There is also a gallery building which features botanical paintings, going back as far as the 18th century; a pagoda; a few "temples"; and a "minka" house, which shows the traditional way houses used to be built in Japan, with thatched roofs, wood-beamed walls, and so forth. Resistant to, and easier to repair after, earthquakes and typhoons, as well as environmentally sound. The bamboo garden is around the minka, and there's also a 'rhododendron dell', which enormous plants, nearby. There was a non-rainy patch in the middle of the afternoon when I wandered some of these areas. But for the first 3 hours, more or less, that I was at the Gardens it was either raining or misting and it wasn't lovely to be outside. In fact, it wasn't terribly pleasant to be inside either, in the Temperate House, because even with the low temperature, wind and rain, they had the doors and some of the windows open, letting the weather in. Too cold for me. (In fact, I'd argue that it's quite a stretch to call England's climate "temperate" at all. Hehehe.)

The Gardens were founded in the mid-18th century, and they started putting in the glasshouses in the 19th century.

I spent the biggest part of the day there, or in Kew itself, where both before and after visiting the Gardens I had tea and snack. The train station is quite near, and Kew itself looks more like what we Americans probably think an English town ought to look like than London. The houses near the Gardens, even though they were mostly joined to others, like condos kind of, had small yard areas and driveways, and were made of that red brick so common in England. The couple of main streets near the train station (it's actually part of the London Underground, but it's above ground here) have small shops and restaurants, which cater as much to tourists, I imagine, as to locals.

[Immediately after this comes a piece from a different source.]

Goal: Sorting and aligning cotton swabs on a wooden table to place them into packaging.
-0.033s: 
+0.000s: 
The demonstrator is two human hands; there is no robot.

It would have been a fine day for sunshine and a bit of warmth, since there is so much to see outside at the gardens, but it was not to be. It was a miserably ugly day, weather-wise, perhaps second only to the day on the ship when we weren't able to dock in the Azores because the swells were so bad, and certainly the ugliest day I've had yet in England, much like a bad day in February in Texas. I knew I'd almost certainly have chilly weather here, and I figured I'd have a great deal of cloud cover. But I'd hoped at least to get out of the wind which haunted both Malta and the cruise. But it hasn't happened yet. The wind in London hasn't been as strong as the wind in Malta, but it has blown day after day, probably 10 to 15 miles per hour, most of the day. Oh well, perhaps when I get back to the States, I'll learn once again what it feels like when the temperature soars to 75 degrees. I include this final photo, simply for the chuckle. This poster actually advertises the Palm House, if you can make out the small print, but I certainly had to scoff at the idea of "feeling the heat" here in England.

Friday, May 28, 2010

"Dirty Dancing"--not that I did any of it

I think I've fallen in love with the new version of the London taxi. If they were available in the US, and got a recommendation from Consumer Reports, I might want to buy one. You can see a couple here, plus part of a third. I suppose more are black than any other color, but they aren't all black, and many have advertising on the side panels.


This morning I took it fairly easy because I had a long walk ahead of me in the afternoon. I sat in Kensington Gardens for a while and worked on a sketch using the "In Memory of Speke" monument--Speke is one of the explorers credited (wrongly?) with finding the source of the Nile in the 1860s. I searched down Queensborough Terrace for the house where the Greek poet C.P. Cavafy had lived for a while as a boy, and I had porridge and a cup of tea at Pret a Manger. It was very sunny early on, though the clouds and sun played tiddlywinks with each other from about 9 a.m. on. This has been the sunniest day so far, I suppose, since Tuesday, though it wasn't as warm as Tuesday, and I don't think we've come close to 70 degrees yet. If we hit 70, the Londoners will complain of the heat, and I will be ecstatic.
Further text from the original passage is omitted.